左雲繁祛除寒毒需得半個多月,剩下的十來日,翟均南便一直待在她身邊。
京城之中,整個朝局漸漸安穩下來,皇宮之中則是一片忙亂。奉天佑先處置後宮妃子,奉天濟的妃子幸好也不太多,未侍寢的妃子全部趕出皇宮,已經侍寢的妃子只能全部搬入延禧宮。
而後整個皇宮便開始忙碌着新皇登基的各種事宜,在七月十八這一日,新皇奉天佑進行登基大典,此次登基大典卻辦的簡樸簡單,整個過程進行了兩個時辰便結束。豎日,新皇便迎娶謝宛入宮,封爲正宮皇后。至於其他妃子只能等以後慢慢充盈了。
七月二十這日清晨,皇上奉天佑幽幽醒來,瞧見眼前熟悉的嬌柔面容,心裡覺得特別滿足,不由伸手摸索着謝宛的臉頰,輕聲喚道,“宛兒,該起身了。”
謝宛這才睜開眼睛,迷迷糊糊的瞧了四周一眼,眼眸這才清醒過來,“天佑,今日你怎麼沒去早朝?”說着忙坐起身子來,“怕是請安的時辰都誤了,趕緊起來。”
奉天佑輕笑一聲,抓住謝宛的胳膊,把她拽回去,“無妨。母后和那些大臣會體諒的。”伸手抱住謝宛柔軟的身子,歡心的笑着。
兩人在牀上賴了很久,才起身梳洗穿衣,往寧壽宮去了。
寧壽宮內,雲太后坐在主位上喝過茶水之後,那手帕輕拭了一下嘴脣,就看到皇上奉天佑和皇后謝宛相攜走了進來,她忙打趣道,“肯定是天佑又貪睡了。”接着朝謝宛揮手,“謝宛,快過來讓母后瞧瞧。”
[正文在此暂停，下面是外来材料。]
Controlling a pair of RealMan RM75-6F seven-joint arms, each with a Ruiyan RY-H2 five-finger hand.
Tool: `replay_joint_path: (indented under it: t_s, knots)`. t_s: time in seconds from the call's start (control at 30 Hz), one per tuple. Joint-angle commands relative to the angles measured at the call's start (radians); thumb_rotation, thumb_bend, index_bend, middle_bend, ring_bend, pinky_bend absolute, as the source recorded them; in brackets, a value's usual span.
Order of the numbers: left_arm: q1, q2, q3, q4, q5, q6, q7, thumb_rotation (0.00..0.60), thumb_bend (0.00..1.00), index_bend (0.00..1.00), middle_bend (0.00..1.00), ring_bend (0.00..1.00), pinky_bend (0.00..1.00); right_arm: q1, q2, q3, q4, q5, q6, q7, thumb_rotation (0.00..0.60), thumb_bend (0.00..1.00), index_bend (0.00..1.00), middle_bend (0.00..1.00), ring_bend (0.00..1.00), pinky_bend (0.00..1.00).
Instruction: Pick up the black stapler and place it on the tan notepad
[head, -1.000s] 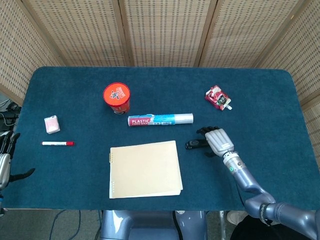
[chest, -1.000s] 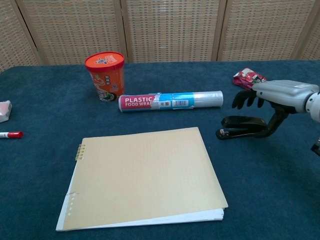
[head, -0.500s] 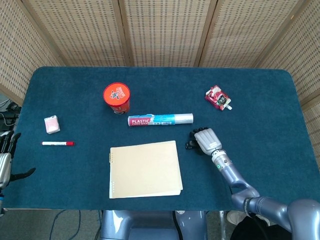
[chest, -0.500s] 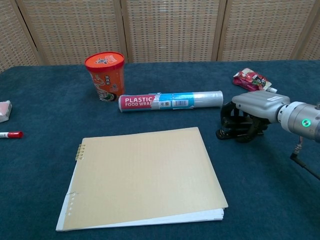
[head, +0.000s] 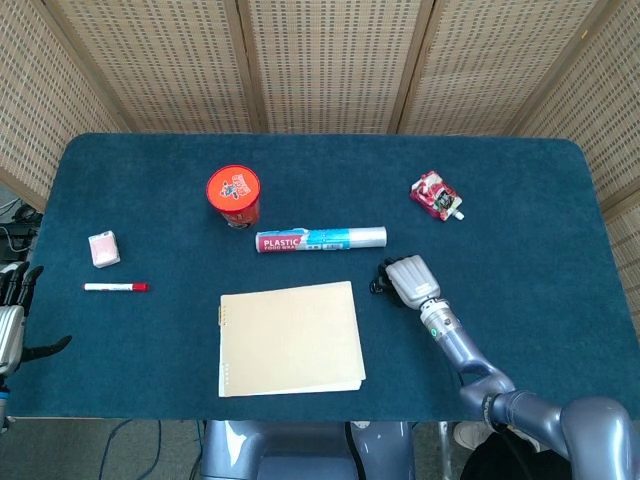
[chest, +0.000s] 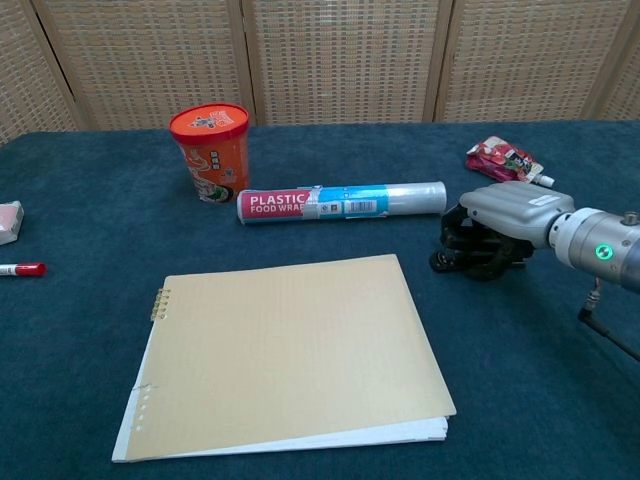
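Note:
The black stapler (head: 377, 284) (chest: 443, 262) lies on the blue cloth just right of the tan notepad (head: 290, 338) (chest: 290, 350), and only its near tip shows. My right hand (head: 408, 278) (chest: 505, 210) covers it from above, with the dark fingers (chest: 470, 245) curled down around its body. The stapler still looks to be resting on the table. The notepad lies flat with nothing on it. My left hand (head: 8, 325) hangs off the table's left edge, empty, with its fingers apart.
A plastic wrap roll (head: 320, 240) (chest: 340, 202) lies just behind the stapler and notepad. An orange cup (head: 233, 193) (chest: 210, 150) stands at the back left. A red snack pouch (head: 436, 195) (chest: 503, 158) lies behind my right hand. A red marker (head: 115, 287) and a pink box (head: 103, 249) lie far left.
My right hand has slid left over the stapler and come down, and its fingers have curled around it. The stapler has barely shifted. The left hand has not moved.

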Motion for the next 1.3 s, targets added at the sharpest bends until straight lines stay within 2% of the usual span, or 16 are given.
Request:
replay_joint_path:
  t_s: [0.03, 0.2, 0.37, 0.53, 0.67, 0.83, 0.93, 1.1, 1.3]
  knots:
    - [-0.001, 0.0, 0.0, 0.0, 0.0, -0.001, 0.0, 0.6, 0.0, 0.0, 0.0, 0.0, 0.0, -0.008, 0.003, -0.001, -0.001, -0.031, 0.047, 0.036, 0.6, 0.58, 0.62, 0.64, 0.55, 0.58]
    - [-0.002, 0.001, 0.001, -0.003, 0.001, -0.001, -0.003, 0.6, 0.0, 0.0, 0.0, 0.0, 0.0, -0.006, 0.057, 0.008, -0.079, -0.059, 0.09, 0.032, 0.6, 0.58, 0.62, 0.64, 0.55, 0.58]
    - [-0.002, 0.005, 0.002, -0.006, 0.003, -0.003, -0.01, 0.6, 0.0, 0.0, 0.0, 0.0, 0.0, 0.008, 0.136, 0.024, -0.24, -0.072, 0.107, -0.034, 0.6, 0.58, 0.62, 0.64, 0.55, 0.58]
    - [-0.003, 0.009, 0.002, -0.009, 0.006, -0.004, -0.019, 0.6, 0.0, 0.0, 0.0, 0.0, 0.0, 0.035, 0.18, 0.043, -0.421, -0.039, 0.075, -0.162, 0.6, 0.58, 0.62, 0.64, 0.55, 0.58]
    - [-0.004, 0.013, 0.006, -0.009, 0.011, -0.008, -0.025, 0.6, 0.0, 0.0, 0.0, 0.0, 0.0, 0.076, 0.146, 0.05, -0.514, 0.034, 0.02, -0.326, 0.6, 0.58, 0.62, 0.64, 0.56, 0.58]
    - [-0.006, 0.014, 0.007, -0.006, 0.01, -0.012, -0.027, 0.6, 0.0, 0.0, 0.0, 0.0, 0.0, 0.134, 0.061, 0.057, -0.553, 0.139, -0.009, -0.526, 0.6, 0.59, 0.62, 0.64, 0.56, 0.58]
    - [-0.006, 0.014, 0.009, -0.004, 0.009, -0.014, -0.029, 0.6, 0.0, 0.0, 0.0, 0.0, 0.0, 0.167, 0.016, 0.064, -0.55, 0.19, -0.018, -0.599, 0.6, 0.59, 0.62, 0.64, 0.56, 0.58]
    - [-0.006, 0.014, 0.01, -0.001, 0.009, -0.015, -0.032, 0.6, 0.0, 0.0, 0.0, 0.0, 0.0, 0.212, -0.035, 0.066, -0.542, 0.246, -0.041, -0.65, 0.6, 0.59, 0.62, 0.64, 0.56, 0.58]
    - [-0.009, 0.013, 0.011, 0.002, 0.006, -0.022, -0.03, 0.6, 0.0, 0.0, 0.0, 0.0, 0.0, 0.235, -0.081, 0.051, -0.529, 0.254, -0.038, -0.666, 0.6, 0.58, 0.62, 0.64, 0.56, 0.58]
謝宛忙上前屈膝施禮,含羞道,“母后,宛兒還未敬茶呢。”
“無妨無妨,都是自家人,不必在意那些規矩。”雲太后把謝宛拉到身邊,讓她坐下,轉而拿起案几上提前準備好的錦盒,“規矩可少,但是這可不能少。”說完,遞給謝宛。
謝宛又要起身行禮,太后連忙抓住她的胳膊搖搖頭,謝宛這才笑着復又坐下,“瞧母后,要是讓外人知道了,又該說謝宛出身商賈之家,不懂規矩了。”
雲太后聞言溫良一笑,“誰敢說,哀家罰她吃板子。”
旁邊落座的皇上奉天佑忙插嘴道,“母后,你有了兒媳,都把兒臣給忘了。”
雲太后這才和謝宛相視一笑,“哀家這不是高興麼,你與謝宛也算磕磕絆絆走了一年多了,哀家當初沒有能力讓你們早點成親,如今你們能修成正果,哀家不知有多欣慰。”拉着謝宛的手就是不放,“對了,你也早點下旨讓翟世子娶了雲繁,她們兩個纔是苦盡甘來。”
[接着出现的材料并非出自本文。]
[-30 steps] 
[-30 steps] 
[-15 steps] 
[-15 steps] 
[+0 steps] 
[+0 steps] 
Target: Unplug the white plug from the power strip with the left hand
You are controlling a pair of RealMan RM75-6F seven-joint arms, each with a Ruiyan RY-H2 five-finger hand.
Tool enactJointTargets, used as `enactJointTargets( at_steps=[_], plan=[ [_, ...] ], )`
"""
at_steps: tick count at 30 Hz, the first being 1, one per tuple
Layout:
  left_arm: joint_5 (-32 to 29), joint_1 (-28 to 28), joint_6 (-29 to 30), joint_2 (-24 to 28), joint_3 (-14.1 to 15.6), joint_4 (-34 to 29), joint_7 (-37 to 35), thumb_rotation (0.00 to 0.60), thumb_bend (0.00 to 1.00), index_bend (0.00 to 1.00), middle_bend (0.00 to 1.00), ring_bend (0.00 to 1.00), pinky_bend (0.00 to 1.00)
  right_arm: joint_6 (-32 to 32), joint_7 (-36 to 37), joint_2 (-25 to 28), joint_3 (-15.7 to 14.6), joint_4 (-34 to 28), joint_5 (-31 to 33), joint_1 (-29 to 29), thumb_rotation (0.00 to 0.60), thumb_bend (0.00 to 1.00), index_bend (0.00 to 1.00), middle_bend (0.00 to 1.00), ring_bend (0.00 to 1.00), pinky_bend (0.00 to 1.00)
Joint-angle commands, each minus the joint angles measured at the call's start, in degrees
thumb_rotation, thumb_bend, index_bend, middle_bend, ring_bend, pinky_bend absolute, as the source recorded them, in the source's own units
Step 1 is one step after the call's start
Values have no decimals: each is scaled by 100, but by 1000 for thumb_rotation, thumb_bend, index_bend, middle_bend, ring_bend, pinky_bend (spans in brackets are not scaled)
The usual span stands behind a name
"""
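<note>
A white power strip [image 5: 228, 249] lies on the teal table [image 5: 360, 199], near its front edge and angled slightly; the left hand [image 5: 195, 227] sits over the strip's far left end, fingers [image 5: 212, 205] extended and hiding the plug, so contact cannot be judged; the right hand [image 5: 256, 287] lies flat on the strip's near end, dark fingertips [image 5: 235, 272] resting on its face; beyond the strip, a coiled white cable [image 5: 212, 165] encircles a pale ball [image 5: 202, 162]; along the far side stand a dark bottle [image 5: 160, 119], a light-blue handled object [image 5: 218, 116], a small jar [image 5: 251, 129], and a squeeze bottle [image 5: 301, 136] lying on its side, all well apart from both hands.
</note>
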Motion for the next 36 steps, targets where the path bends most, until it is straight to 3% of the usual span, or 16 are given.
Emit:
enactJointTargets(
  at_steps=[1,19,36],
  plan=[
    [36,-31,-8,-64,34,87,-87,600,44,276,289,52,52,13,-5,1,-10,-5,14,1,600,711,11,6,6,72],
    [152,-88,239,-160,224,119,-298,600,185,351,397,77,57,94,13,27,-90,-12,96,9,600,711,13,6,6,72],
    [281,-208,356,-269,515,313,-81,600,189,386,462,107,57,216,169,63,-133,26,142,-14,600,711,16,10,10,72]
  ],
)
說起這事,皇上奉天佑斂起笑意,“母后說的沒錯。但是,如今世人皆知前皇后已死,兒臣想來想去,也不知該怎麼把雲繁賜給翟世子。”
“這有什麼。天下的百姓關心的是當朝皇上,卻不會在意什麼皇后的。你就當什麼也沒有發生,下旨把雲華郡主賜給翟世子。就算朝中有人反對,有你這個皇上在,誰又敢說什麼。”
雲太后心底裡只希望雲繁能夠幸福,轉而想起國公府,“不過這國公府的翟夫人,怕是會極力反對的。”
皇上奉天佑清澈的眸中越發透出笑意,“這個翟世子早就說過,翟夫人由他說服。”
雲太后這才安心的點點頭,“均南這孩子亦是極好的,事事爲雲繁考慮周全,雲繁以後嫁給他也不會受了委屈。”臉色一喜,“那就早點下旨吧,就把他們的婚事定在八月初八。”
“嗯,兒臣待會回去便下了聖旨。”
當天不到午時,連安公公就帶着聖旨到了國公府,聖旨一下,大廳內跪着的所有人不敢吭聲,良久的寂靜之後,連安公公輕咳一聲,“還不趕快接旨!”
國公爺這纔開口,“皇上隆恩,老臣接旨。”走過去,接下聖旨。
連安公公瞧了瞧衆人臉色,笑呵呵的說道,“國公爺別怪奴才多嘴。當初雲華郡主別逼入宮,由貴妃身爲皇后,再幫新皇奪得皇位,一介女子能夠安然走到這個份上也是極其難得的了。外人再怎麼說是非,也只是外人。自家人可不能丟了自家人的臉面。”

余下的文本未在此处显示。